TASK PROMPT: Report each line of the listing below that holds "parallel".

· · · · ·

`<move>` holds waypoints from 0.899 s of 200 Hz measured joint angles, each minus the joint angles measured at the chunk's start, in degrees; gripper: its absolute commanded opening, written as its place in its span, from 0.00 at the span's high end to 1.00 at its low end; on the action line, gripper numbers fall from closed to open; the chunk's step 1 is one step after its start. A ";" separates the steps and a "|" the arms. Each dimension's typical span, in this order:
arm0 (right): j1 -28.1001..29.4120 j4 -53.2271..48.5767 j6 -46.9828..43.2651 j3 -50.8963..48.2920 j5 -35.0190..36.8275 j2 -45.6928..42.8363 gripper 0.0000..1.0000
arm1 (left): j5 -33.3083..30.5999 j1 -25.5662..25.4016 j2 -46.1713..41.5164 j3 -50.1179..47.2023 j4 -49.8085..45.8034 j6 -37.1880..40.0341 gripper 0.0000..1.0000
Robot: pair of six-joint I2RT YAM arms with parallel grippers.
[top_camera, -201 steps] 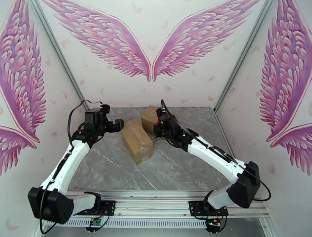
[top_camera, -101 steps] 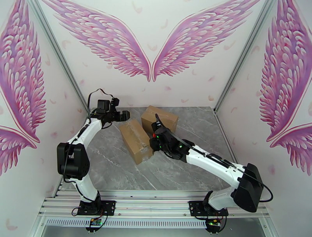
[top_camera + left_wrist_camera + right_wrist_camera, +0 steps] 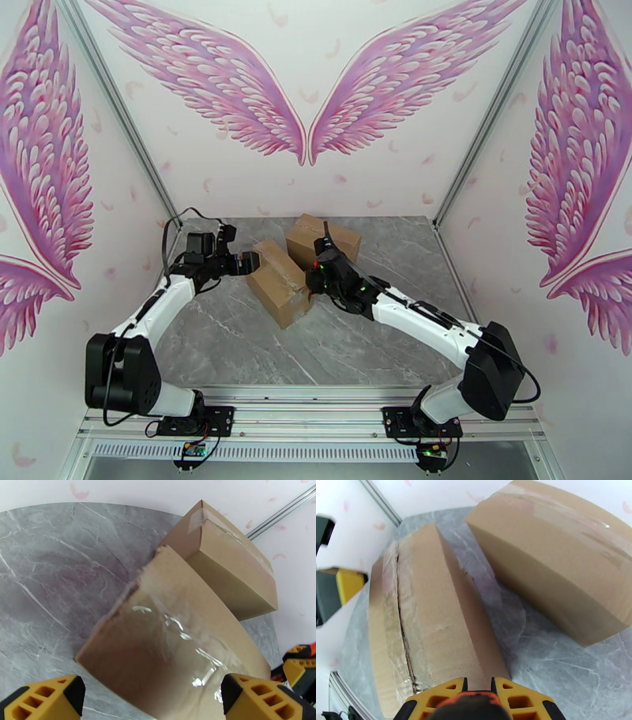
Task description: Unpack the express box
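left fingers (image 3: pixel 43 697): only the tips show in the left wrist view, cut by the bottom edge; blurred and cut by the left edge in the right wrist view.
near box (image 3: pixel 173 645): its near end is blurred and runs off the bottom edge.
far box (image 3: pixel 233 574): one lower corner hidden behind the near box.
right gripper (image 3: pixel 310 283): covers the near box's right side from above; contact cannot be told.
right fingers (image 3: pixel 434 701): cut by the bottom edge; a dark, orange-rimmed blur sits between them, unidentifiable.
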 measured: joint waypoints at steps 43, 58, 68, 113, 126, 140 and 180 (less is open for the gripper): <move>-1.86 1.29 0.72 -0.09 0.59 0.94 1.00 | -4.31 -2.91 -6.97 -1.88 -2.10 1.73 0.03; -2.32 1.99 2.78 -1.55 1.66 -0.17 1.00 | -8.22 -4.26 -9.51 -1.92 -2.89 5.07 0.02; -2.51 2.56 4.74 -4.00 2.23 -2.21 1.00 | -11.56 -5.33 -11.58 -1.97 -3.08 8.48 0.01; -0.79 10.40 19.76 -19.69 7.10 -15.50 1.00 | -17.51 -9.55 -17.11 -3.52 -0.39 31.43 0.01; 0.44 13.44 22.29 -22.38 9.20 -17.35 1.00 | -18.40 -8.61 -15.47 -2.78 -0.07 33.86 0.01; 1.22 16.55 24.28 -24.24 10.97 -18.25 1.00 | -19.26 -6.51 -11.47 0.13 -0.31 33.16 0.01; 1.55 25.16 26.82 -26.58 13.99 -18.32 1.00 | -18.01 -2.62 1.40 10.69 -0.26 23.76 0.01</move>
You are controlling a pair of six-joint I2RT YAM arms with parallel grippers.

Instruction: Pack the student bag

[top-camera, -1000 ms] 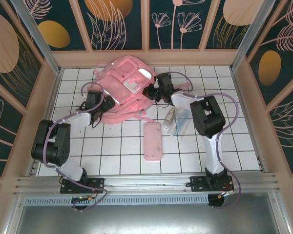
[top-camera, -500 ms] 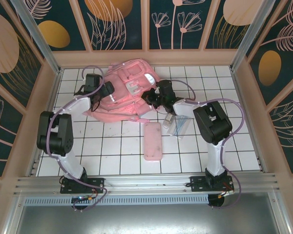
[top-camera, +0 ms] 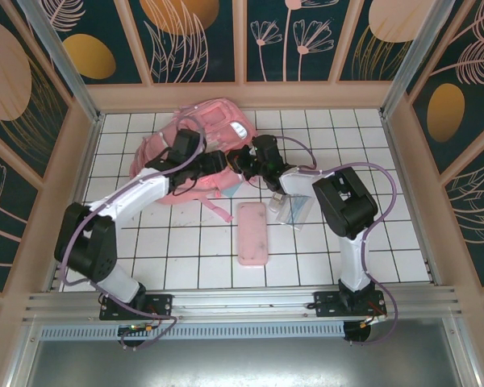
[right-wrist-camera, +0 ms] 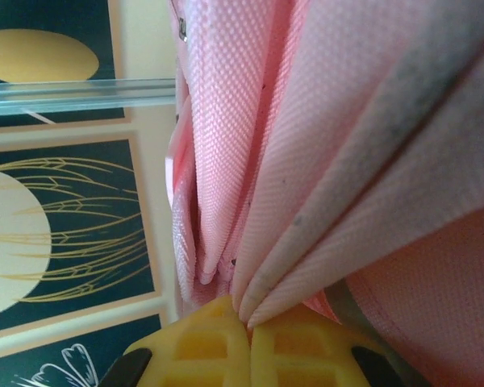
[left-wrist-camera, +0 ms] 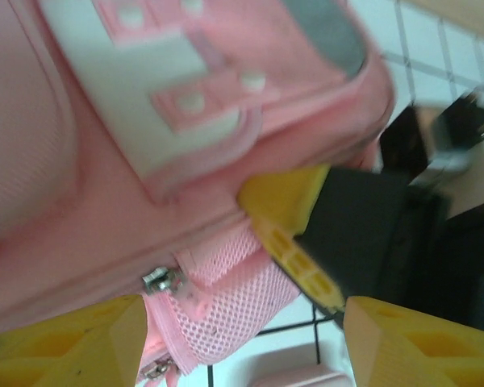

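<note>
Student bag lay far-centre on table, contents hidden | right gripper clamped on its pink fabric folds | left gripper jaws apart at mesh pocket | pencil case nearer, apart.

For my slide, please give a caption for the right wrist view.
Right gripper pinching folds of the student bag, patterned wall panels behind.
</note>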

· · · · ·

SOLVED PROBLEM:
Robot: pair of six-joint I2RT YAM arms with parallel grippers.
You are controlling a pair of six-joint I2RT YAM arms with parallel grippers.

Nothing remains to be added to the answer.